Records from a dataset
◇ ◇ ◇ ◇

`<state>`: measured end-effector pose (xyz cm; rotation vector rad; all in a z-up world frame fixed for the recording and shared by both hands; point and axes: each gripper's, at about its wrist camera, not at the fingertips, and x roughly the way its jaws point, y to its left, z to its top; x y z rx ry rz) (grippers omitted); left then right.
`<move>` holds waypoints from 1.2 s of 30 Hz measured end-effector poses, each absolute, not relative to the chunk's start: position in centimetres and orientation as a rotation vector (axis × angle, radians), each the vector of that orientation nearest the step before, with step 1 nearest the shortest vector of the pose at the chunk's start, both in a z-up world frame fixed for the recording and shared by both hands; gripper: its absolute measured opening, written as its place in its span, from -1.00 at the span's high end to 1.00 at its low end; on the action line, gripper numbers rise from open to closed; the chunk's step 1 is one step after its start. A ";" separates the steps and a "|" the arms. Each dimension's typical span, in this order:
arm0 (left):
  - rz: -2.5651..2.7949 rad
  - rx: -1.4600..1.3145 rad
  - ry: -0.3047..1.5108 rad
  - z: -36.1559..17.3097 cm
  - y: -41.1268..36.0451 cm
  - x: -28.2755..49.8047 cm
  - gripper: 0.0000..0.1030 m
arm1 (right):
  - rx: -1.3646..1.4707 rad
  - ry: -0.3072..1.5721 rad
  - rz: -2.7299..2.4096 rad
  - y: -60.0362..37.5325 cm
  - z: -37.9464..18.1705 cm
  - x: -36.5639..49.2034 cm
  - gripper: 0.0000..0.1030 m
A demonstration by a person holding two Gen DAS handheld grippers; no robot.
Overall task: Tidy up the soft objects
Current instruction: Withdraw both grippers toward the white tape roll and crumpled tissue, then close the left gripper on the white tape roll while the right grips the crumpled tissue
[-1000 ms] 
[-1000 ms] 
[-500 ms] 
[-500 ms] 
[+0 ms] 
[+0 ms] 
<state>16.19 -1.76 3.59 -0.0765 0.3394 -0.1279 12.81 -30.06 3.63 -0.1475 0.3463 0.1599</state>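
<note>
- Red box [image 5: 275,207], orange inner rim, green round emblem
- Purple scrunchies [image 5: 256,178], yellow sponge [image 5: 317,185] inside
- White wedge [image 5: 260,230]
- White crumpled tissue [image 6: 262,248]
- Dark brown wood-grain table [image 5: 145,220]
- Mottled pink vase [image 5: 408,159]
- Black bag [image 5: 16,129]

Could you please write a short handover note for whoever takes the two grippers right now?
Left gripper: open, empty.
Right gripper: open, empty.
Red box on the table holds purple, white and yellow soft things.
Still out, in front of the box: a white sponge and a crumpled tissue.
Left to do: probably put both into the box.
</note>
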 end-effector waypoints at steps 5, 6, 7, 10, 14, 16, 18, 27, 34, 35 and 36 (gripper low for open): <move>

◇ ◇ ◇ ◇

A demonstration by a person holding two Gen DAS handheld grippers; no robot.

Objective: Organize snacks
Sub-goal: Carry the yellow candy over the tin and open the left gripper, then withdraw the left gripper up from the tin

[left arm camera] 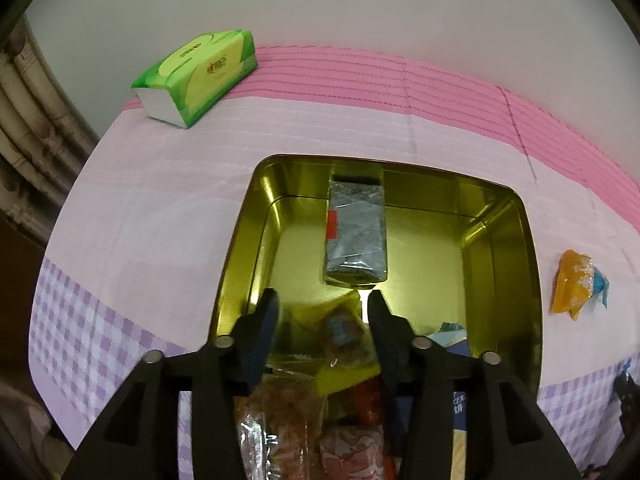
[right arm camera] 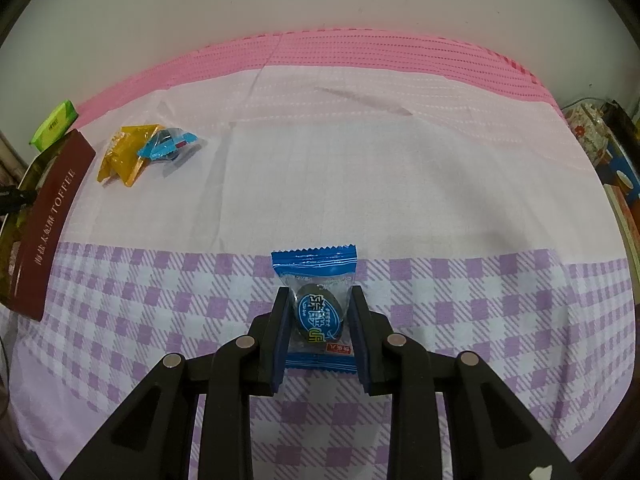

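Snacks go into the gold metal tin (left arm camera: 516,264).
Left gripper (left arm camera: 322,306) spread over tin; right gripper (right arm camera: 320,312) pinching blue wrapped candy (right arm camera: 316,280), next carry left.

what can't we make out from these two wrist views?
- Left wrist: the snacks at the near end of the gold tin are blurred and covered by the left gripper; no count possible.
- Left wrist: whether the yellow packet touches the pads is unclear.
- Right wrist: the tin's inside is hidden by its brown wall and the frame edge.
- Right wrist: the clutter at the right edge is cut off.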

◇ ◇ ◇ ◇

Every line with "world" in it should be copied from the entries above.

SOLUTION:
`<state>`: measured end-effector pose (xyz cm; rotation vector rad; all in a z-up world frame fixed for the recording and shared by both hands; point and axes: each gripper's, at about its wrist camera, not at the fingertips, and x roughly the way its jaws point, y to its left, z to its top; x y z rx ry rz) (grippers omitted); left then right.
`<move>` holds waypoints from 1.2 s of 30 Hz measured end-effector poses, each absolute, not relative to the chunk's start: position in centimetres and orientation as a rotation vector (axis × angle, radians), each the vector of that orientation nearest the step before, with step 1 nearest the shortest vector of the pose at the chunk's start, both in a z-up world frame fixed for the recording and shared by both hands; gripper: its absolute measured opening, written as its place in its span, from -1.00 at the span's high end to 1.00 at its low end; on the action line, gripper numbers rise from open to closed; the chunk's step 1 is one step after its start. A ";" separates the steps and a "|" the arms. Each dimension's typical span, in this order:

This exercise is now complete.